## WHAT YOU HAVE TO DO
Once you find the line with "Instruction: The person" in the entries below, print it and each line after it up to and including the line with "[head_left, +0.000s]", exactly, without pictures.

## Dataset items

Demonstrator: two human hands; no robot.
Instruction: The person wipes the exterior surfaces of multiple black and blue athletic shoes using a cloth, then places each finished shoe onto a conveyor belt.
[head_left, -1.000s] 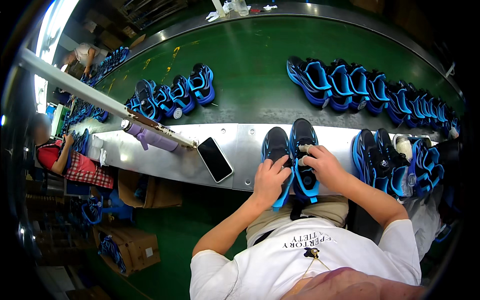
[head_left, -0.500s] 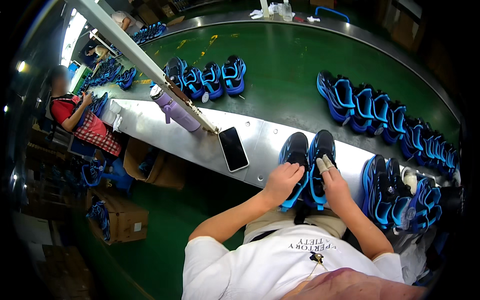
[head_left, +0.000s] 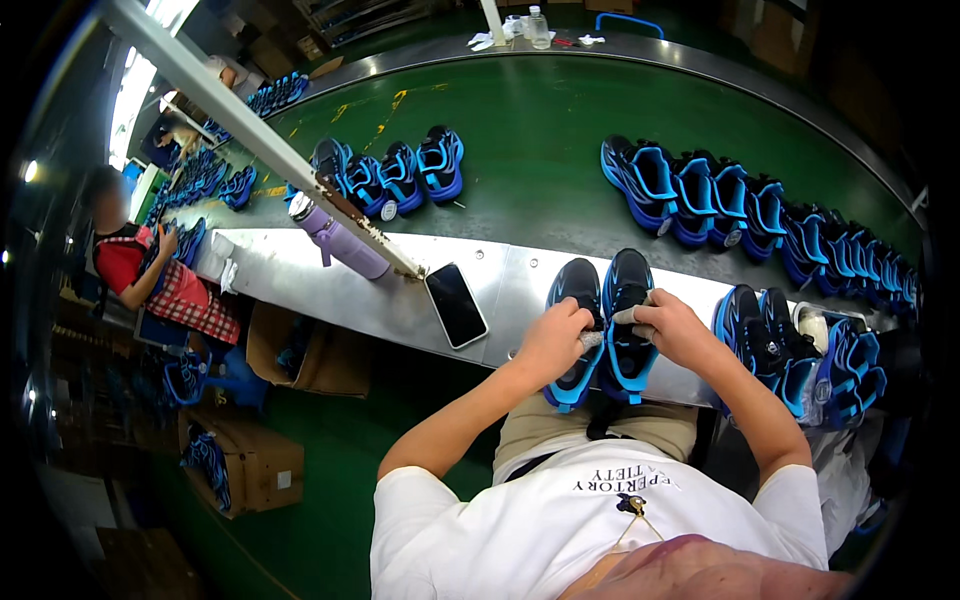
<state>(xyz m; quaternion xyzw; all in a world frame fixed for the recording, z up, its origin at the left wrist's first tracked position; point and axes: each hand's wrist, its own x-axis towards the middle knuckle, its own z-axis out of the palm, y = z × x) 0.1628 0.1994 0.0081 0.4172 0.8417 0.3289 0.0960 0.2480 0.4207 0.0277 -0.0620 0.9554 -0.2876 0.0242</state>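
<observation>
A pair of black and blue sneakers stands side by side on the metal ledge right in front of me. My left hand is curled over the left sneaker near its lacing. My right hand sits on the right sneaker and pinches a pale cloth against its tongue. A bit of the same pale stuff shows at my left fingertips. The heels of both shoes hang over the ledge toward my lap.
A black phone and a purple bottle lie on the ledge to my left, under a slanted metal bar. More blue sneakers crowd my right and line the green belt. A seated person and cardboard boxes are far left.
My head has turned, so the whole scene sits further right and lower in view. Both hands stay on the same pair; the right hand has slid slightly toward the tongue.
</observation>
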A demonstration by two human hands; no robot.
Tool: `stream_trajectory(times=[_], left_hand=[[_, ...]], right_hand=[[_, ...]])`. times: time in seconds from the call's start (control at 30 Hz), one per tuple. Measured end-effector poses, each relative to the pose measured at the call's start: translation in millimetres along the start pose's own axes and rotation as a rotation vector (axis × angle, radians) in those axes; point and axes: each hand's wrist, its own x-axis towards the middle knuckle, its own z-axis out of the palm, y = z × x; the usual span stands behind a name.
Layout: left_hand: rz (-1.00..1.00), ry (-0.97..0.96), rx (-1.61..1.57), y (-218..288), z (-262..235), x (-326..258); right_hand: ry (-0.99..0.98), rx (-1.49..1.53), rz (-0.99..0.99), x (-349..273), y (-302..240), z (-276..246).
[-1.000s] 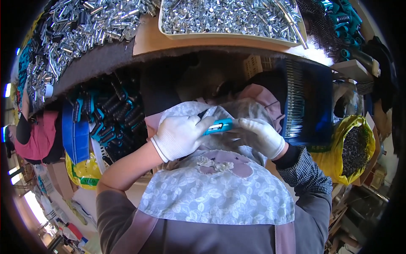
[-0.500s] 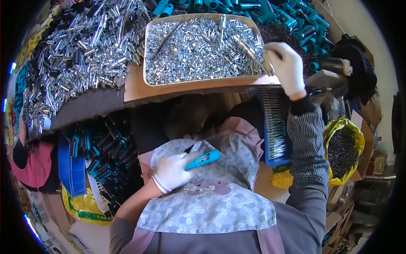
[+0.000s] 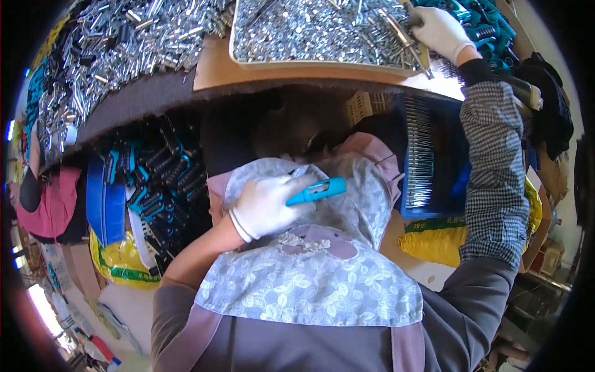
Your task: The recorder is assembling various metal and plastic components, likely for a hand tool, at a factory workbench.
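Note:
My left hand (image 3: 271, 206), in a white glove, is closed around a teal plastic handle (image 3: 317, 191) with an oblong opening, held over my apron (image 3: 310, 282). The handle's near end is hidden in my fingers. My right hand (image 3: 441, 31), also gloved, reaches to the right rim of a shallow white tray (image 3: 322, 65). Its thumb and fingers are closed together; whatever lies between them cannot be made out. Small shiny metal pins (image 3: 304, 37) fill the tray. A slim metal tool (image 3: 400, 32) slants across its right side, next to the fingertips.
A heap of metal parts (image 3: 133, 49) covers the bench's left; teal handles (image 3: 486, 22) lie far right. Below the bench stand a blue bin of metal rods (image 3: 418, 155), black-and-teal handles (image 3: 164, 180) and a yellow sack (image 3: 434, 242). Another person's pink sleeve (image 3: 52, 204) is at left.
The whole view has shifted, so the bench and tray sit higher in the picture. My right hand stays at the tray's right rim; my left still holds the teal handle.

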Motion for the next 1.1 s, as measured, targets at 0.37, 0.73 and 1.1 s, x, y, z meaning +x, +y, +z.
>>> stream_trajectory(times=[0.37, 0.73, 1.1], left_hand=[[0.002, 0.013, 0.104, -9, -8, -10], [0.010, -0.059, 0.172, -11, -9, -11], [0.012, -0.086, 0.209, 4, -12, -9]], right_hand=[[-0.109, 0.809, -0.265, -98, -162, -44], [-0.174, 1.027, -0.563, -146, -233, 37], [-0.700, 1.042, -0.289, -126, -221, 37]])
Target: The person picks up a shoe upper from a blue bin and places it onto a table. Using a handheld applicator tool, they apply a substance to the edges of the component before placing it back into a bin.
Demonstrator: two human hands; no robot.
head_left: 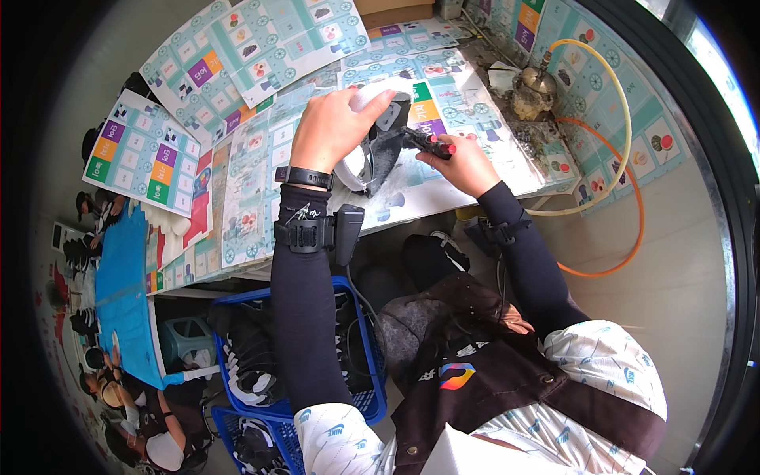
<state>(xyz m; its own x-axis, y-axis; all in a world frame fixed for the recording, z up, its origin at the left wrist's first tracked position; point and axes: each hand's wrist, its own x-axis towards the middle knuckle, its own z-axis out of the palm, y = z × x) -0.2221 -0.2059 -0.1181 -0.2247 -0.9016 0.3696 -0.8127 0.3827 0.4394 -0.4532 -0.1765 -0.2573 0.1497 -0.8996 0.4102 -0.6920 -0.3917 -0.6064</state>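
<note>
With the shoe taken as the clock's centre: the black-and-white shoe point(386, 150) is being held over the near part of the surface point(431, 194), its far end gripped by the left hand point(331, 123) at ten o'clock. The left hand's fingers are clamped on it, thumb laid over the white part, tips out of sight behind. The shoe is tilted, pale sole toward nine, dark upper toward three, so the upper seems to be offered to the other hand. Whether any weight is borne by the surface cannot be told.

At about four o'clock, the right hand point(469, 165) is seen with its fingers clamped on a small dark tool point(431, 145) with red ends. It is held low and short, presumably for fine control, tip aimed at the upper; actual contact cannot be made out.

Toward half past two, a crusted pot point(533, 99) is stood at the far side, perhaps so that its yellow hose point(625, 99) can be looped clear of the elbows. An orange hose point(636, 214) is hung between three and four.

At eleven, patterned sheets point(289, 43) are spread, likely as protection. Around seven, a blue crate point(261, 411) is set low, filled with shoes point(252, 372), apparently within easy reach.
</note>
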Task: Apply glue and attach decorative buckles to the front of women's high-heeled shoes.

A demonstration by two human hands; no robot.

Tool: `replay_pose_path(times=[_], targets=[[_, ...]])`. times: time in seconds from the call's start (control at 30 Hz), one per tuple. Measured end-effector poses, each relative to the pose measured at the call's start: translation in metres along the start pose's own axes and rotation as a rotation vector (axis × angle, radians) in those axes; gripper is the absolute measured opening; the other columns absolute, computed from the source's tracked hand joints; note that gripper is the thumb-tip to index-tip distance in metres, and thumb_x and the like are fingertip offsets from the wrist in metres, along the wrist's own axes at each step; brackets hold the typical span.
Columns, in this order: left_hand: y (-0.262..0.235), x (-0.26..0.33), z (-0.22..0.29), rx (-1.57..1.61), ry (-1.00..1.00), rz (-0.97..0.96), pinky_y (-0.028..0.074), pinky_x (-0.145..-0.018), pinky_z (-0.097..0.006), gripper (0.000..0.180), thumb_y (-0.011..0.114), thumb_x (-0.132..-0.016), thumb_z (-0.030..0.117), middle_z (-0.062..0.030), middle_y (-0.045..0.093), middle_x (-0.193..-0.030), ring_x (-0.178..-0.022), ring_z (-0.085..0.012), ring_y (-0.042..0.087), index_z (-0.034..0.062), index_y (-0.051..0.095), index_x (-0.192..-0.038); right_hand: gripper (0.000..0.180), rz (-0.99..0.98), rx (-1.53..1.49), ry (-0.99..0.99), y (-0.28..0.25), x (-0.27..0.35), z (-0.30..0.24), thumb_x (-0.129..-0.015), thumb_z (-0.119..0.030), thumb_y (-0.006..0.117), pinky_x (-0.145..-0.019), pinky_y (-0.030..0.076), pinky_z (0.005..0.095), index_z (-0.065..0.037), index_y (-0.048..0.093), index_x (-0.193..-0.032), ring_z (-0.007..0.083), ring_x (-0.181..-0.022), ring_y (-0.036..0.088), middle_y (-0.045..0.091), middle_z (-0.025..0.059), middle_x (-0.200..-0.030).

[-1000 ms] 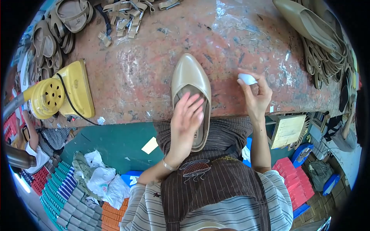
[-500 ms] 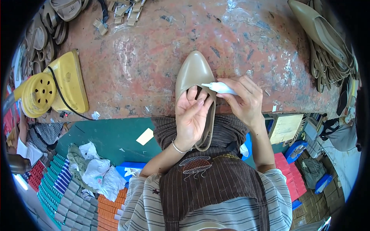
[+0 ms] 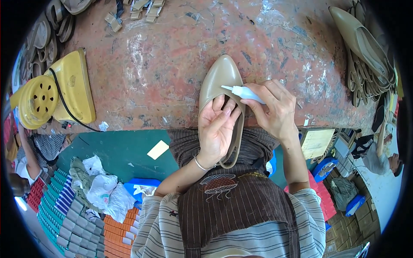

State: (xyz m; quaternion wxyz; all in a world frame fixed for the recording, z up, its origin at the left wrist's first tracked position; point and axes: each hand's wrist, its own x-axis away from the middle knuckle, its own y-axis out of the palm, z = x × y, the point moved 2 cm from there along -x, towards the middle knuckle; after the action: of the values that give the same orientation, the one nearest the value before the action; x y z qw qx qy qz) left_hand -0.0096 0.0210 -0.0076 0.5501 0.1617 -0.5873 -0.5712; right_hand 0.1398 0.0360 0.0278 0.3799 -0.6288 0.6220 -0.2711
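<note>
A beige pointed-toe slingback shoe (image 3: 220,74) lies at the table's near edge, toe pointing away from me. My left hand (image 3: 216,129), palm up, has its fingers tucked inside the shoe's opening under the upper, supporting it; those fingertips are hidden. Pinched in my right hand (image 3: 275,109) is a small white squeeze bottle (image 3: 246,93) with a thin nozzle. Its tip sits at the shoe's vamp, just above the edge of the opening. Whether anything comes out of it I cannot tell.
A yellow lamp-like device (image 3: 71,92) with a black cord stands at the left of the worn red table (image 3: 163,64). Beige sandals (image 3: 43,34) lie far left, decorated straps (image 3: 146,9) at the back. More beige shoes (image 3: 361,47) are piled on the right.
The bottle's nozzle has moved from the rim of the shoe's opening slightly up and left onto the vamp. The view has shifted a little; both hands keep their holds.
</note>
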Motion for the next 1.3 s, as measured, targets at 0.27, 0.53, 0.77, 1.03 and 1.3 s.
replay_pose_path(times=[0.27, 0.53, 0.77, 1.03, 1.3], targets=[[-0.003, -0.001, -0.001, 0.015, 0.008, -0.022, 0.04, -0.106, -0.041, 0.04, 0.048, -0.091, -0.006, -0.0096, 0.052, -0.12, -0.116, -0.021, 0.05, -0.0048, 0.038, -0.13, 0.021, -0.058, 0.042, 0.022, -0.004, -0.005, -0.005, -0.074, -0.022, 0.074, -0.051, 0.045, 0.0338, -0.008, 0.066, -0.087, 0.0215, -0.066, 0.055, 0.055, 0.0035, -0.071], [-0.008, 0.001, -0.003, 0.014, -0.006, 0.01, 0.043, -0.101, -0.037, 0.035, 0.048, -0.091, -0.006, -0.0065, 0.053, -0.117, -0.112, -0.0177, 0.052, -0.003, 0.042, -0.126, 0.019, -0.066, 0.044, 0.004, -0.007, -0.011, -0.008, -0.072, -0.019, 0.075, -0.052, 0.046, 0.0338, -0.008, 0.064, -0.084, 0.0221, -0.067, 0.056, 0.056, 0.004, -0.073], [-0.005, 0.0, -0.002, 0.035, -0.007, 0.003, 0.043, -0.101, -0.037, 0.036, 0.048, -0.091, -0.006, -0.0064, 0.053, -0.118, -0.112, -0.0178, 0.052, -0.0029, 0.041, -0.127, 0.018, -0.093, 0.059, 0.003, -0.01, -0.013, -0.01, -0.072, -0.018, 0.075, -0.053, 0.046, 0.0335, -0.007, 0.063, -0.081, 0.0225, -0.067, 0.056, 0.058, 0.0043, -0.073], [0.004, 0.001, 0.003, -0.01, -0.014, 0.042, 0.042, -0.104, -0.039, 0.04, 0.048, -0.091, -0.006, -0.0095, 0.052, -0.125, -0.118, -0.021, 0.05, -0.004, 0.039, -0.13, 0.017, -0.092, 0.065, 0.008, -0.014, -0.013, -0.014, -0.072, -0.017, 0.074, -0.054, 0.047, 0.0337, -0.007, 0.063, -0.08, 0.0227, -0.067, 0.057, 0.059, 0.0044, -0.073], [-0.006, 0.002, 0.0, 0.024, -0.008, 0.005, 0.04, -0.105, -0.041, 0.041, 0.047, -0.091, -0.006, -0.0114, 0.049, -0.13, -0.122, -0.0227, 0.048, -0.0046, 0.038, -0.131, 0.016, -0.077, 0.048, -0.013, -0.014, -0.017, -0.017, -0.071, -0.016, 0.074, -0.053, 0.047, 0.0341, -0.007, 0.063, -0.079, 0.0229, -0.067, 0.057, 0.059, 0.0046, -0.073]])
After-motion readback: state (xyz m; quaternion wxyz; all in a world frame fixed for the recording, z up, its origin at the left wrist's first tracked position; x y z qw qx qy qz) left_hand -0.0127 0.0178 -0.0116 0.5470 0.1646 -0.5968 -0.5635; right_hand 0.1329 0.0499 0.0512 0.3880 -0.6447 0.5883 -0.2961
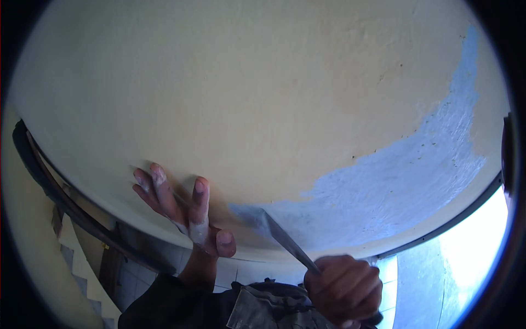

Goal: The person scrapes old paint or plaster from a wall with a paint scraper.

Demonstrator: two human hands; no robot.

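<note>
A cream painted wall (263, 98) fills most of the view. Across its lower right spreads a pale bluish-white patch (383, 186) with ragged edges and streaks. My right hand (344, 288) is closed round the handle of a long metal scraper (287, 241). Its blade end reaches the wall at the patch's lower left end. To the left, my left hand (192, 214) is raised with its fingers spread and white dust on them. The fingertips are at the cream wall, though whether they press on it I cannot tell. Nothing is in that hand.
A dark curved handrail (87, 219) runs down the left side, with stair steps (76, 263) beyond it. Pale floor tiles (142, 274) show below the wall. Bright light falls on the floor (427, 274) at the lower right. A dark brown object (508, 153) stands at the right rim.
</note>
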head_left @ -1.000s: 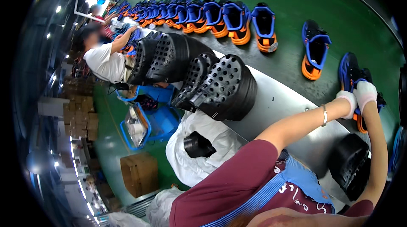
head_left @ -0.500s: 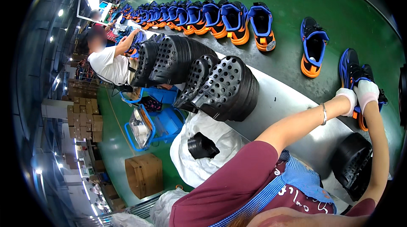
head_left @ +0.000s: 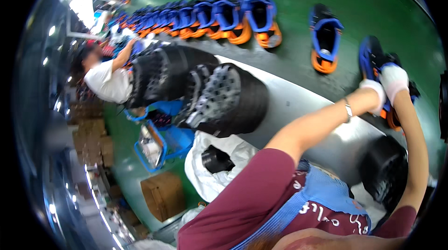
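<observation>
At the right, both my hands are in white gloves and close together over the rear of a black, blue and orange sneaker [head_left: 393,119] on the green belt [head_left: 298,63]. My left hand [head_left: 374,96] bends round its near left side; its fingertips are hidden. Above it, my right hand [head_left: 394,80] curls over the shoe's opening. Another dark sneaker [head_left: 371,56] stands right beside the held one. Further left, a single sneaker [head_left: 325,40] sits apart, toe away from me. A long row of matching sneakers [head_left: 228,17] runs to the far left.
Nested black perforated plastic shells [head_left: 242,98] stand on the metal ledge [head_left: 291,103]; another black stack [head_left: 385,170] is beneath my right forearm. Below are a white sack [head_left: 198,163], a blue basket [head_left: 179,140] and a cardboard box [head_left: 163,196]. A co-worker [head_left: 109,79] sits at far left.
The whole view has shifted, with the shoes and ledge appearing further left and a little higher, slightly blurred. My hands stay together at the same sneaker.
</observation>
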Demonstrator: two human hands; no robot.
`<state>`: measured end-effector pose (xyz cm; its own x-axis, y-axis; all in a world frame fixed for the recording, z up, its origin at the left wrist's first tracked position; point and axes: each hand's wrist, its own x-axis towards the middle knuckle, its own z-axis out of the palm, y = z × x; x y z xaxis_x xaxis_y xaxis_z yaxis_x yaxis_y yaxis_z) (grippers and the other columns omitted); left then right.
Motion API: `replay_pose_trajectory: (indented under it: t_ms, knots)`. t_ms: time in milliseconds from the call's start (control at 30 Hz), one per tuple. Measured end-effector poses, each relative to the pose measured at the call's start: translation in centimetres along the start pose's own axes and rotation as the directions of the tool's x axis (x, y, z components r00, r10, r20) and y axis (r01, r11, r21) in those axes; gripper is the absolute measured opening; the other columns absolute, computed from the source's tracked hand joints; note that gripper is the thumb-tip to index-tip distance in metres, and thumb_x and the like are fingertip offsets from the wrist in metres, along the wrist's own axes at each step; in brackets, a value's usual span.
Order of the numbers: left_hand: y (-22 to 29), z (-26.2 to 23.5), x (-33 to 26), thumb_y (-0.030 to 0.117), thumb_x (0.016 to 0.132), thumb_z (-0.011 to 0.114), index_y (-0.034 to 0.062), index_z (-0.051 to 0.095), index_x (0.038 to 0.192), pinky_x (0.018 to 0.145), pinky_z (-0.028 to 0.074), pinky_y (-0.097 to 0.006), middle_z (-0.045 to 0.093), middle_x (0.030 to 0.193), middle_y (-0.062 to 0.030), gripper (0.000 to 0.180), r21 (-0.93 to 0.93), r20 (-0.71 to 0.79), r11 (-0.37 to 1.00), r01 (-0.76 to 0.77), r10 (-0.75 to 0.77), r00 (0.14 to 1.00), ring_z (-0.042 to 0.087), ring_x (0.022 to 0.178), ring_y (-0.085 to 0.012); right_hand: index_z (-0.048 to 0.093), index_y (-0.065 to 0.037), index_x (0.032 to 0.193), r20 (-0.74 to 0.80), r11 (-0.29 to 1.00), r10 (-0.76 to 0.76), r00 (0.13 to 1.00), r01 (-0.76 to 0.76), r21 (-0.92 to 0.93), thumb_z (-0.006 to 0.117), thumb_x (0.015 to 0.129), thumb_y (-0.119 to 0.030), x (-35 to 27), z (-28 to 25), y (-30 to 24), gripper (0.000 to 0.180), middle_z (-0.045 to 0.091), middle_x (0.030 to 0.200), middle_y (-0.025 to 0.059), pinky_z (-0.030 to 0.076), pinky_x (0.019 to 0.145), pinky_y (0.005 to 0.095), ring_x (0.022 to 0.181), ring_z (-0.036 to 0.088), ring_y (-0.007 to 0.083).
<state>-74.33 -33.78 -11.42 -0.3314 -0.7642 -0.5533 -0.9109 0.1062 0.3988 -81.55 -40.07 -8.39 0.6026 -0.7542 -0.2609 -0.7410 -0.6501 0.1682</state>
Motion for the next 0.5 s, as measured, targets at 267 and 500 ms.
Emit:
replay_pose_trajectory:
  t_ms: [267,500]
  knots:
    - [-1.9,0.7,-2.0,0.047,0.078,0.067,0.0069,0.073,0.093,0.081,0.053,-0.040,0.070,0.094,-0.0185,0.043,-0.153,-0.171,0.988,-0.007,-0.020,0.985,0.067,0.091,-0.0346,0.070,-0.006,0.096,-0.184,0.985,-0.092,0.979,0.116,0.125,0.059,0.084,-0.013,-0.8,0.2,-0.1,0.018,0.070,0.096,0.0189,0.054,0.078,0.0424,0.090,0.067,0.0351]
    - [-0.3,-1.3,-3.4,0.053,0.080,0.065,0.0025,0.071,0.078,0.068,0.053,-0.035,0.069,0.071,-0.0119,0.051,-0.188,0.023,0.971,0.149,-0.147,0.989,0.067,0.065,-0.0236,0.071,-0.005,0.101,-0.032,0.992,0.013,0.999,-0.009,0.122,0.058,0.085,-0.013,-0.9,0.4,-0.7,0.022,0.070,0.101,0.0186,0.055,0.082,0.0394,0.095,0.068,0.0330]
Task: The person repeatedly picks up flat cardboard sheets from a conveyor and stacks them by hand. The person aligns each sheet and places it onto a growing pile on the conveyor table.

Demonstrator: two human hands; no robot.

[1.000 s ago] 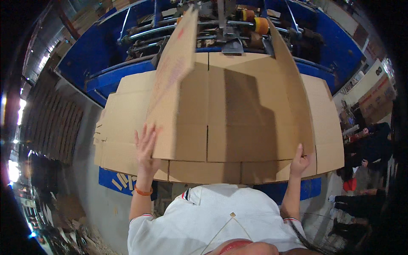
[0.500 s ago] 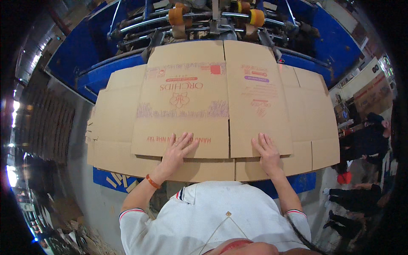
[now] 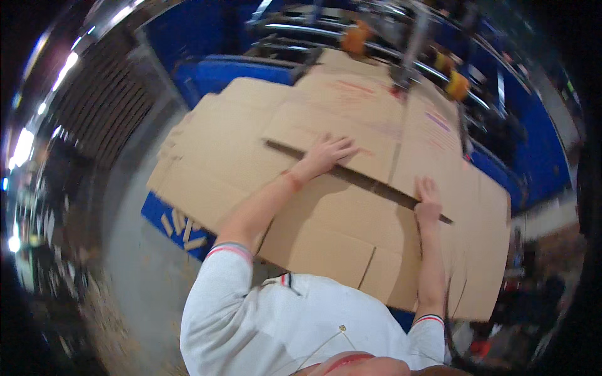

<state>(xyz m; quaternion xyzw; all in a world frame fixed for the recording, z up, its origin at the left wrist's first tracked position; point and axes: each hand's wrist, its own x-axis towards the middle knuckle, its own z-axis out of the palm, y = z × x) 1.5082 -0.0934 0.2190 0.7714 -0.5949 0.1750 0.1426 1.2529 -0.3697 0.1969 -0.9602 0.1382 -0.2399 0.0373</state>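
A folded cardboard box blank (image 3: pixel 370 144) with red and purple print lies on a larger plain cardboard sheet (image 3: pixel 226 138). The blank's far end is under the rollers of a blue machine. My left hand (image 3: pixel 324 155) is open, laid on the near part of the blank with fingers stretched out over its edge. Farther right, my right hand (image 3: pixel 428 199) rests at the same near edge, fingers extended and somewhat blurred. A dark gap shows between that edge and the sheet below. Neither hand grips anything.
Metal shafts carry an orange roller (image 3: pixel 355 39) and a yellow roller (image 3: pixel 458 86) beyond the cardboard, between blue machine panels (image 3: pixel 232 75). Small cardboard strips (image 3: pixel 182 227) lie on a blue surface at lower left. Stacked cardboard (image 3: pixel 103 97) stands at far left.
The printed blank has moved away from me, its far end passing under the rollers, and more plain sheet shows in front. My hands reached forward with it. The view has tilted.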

## PROBLEM SOLUTION
Instruction: The person wipes the exterior surfaces of multiple black and blue athletic shoes using a cloth, then places each finished shoe onto a conveyor belt.
[head_left, -1.000s] 
[head_left, -0.500s] 
[head_left, +0.000s] 

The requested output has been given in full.